What this task involves: Scan the lines below for "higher" and copy the matches.
+ + + + +
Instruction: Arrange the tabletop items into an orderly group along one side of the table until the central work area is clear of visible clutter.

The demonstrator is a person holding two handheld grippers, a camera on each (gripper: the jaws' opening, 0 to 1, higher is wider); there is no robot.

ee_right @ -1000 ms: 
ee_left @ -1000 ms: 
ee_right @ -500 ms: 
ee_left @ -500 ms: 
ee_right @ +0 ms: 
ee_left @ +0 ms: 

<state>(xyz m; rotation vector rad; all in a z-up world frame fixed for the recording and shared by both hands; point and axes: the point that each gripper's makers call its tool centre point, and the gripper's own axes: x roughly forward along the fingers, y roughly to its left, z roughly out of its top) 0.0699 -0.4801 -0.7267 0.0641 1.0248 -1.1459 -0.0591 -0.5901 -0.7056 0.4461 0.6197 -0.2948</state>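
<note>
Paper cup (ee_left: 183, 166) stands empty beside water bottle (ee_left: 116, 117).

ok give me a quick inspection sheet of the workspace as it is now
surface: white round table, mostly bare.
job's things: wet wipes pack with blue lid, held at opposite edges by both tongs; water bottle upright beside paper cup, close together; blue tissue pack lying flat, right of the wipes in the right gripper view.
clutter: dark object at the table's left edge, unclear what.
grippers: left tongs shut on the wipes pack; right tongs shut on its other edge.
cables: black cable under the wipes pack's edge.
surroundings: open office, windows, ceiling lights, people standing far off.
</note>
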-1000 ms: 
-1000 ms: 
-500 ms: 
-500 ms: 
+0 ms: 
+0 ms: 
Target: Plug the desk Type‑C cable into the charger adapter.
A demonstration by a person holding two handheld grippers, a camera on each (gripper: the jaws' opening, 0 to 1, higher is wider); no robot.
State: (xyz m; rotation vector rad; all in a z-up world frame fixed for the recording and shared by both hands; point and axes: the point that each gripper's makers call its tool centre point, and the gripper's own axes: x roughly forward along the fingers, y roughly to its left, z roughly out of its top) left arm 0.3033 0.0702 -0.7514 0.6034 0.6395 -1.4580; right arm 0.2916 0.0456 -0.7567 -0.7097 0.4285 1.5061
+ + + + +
Your response:
The demonstrator is a person holding two handheld grippers, a camera on each (gripper: the jaws' opening, 0 to 1, higher is wider); there is no robot.
A demonstration by a person holding two handheld grippers, a camera on each (gripper: the jaws' opening, 0 to 1, higher is wider); no robot.

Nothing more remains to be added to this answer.